Action en diminution du prix pour erreur de mesurage : nature du délai d’action et du préjudice subi

Delphine VISSOL
Delphine VISSOL

 

Source : Cass. 3e civ., 2 juin 2016, n° 15-16.967, F. : JurisData n° 2016-010657 

 

Deux époux ont vendu un appartement, situé dans un immeuble soumis au régime de la copropriété, d’une superficie de 131,07 m2, selon une attestation de diagnostic. Ayant fait mesurer le bien par un géomètre-expert qui a retenu une superficie de 105,10 m2, l’acheteuse a, en référé, assigné les acheteurs qui ont appelé en intervention forcée le diagnostiqueur et l’agent immobilier par l’entremise duquel l’acquéreur avait été trouvé. Le juge des référés a désigné un expert avec pour mission de mesurer le bien. L’expert a conclu à une superficie de 104,7 m2.

 

L’acheteuse a assigné les vendeurs en diminution du prix ainsi que le diagnostiqueur et l’agent immobilier en dommages-intérêts et ce, au visa des dispositions de l’article 46 de la Loi du 10 juillet 1965 lequel dispose, en ses premier et dernier alinéas :

 

« Toute promesse unilatérale de vente ou d’achat, tout contrat réalisant ou constatant la vente d’un lot ou d’une fraction de lot mentionne la superficie de la partie privative de ce lot ou de cette fraction de lot. La nullité de l’acte peut être invoquée sur le fondement de l’absence de toute mention de [la] superficie.

 

L’action en diminution du prix doit être intentée par l’acquéreur dans un délai d’un an à compter de l’acte authentique constatant la réalisation de la vente, à peine de déchéance ».

 

L’arrêt d’appel (CA Paris, 26 févr. 2015) déclare forclose l’action en diminution du prix (assignation délivrée 4 jours trop tard…), rejette les demandes de l’acheteuse dirigées contre l’agent immobilier et celle formée contre le diagnostiqueur au titre des frais bancaires supplémentaires.

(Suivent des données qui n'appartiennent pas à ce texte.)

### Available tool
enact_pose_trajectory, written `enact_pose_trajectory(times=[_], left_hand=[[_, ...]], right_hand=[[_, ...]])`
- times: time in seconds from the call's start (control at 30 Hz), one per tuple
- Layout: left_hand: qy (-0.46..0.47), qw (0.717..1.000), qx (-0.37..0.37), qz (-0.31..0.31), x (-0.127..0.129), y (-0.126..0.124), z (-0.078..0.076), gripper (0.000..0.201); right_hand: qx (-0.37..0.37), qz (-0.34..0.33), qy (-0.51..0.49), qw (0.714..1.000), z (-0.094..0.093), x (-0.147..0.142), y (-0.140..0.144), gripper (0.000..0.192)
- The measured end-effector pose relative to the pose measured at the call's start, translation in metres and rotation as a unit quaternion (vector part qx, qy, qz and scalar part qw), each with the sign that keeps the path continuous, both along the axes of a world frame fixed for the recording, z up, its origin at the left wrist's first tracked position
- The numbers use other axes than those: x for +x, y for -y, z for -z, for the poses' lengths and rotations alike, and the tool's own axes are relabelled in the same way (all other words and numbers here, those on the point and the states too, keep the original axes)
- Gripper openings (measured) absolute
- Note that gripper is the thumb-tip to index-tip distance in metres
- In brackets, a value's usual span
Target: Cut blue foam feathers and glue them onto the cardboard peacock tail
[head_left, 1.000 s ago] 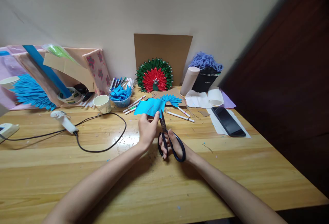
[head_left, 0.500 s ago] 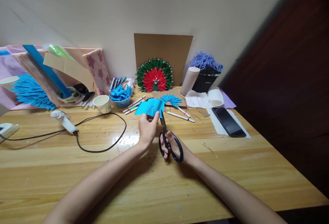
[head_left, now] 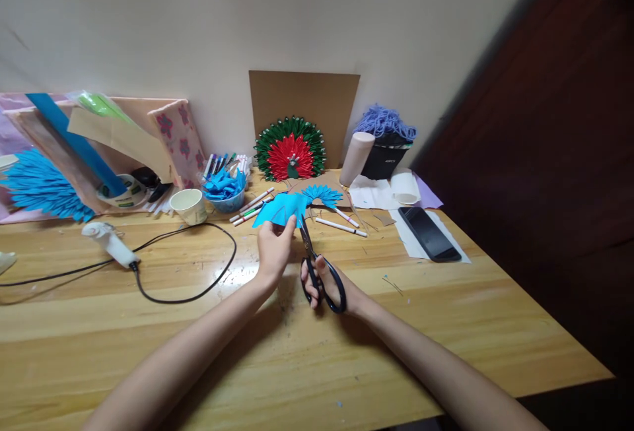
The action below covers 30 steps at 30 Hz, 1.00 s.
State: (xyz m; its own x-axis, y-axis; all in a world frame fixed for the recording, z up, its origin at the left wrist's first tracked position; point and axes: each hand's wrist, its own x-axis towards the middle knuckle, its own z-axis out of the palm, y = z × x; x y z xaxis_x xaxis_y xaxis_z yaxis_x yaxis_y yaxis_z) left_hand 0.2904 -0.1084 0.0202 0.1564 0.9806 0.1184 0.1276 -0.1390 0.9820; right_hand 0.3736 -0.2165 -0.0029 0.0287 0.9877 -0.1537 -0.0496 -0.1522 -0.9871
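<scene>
Against the pale wall (head_left: 198,28) at the far side of the wooden table (head_left: 267,378), a cardboard panel (head_left: 304,98) stands behind a green-and-red peacock (head_left: 292,157). Nearer, at the middle, the left hand (head_left: 273,251) pinches a blue sheet (head_left: 276,209) with thumb and fingers closed on it, while the right hand (head_left: 331,282) curls its fingers through the handles of black-handled scissors (head_left: 308,243), whose blades meet the sheet's right edge.
</scene>
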Motion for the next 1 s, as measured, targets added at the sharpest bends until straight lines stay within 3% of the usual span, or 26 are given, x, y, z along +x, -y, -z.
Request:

L’acheteuse se pourvoit en cassation.

 

 

 

D’une part, la Cour de cassation approuve la cour d’appel d’avoir déduit que l’acheteuse était forclose en son action en diminution du prix dès lors qu’effectivement, le délai d’un an prévu par le dernier alinéa de l’article 46 de la loi du 10 juillet 1965 est un délai de forclusion et que la suspension de la prescription prévue par l’article 2239 du Code civil n’est pas applicable au délai de forclusion.

 

Il est rappelé que ce principe, suivant lequel la suspension de la prescription prévue à l’article 2239 du Code civil n’est pas applicable aux délais de forclusion, avait déjà été clairement affirmé par la Troisième Chambre civile de la Cour de cassation dans un arrêt de principe en date du 3 juin 2015[1], la Cour considérant :

 

« Mais attendu que la suspension de la prescription prévue par l’article 2239 du Code civil n’est pas applicable au délai de forclusion, qu’ayant relevé que l’assignation en référé du 6 décembre 2008 avait interrompu le délai de forclusion et qu’un expert avait été désigné par une ordonnance du 7 avril 2009 (…), la Cour d’appel en a déduit à bon droit que Mme W était forclose quand elle a assigné au fond la SCI le 10 décembre 2010 ».

 

D’autre part, la Cour de cassation approuve la cour d’appel d’avoir relevé que l’agent immobilier n’avait pas effectué le mesurage, qu’il ne disposait d’aucune compétence particulière en cette matière pour apprécier l’exactitude des informations fournies et qu’il n’avait pas à vérifier le mesurage effectué par un professionnel. Aucune faute n’était démontrée à l’encontre de l’agent immobilier, de nature à engager sa responsabilité dans l’exécution de sa mission.

 

En revanche, La cour de cassation casse l’arrêt d’appel considérant que pour rejeter la demande de l’acheteuse formée contre le diagnostiqueur au titre des frais bancaires supplémentaires, l’arrêt d’appel a retenu que le principe d’un préjudice lié à ces frais n’est pas contestable, mais que la demande paraît prématurée car le décompte de son évaluation ne pourra être établi de manière définitive qu’après que l’acheteuse aura pu procéder au remboursement anticipé partiel de son prêt. « En statuant ainsi, alors qu’elle avait relevé que le préjudice, bien que futur, était certain, la cour d’appel a violé l’article 1382 du Code civil ».

 

Delphine VISSOL

Vivaldi-Avocats


[1] Cass. 3ème civ., 3 juin 2015, n°14-15796, Jurisdata n°2015-013040.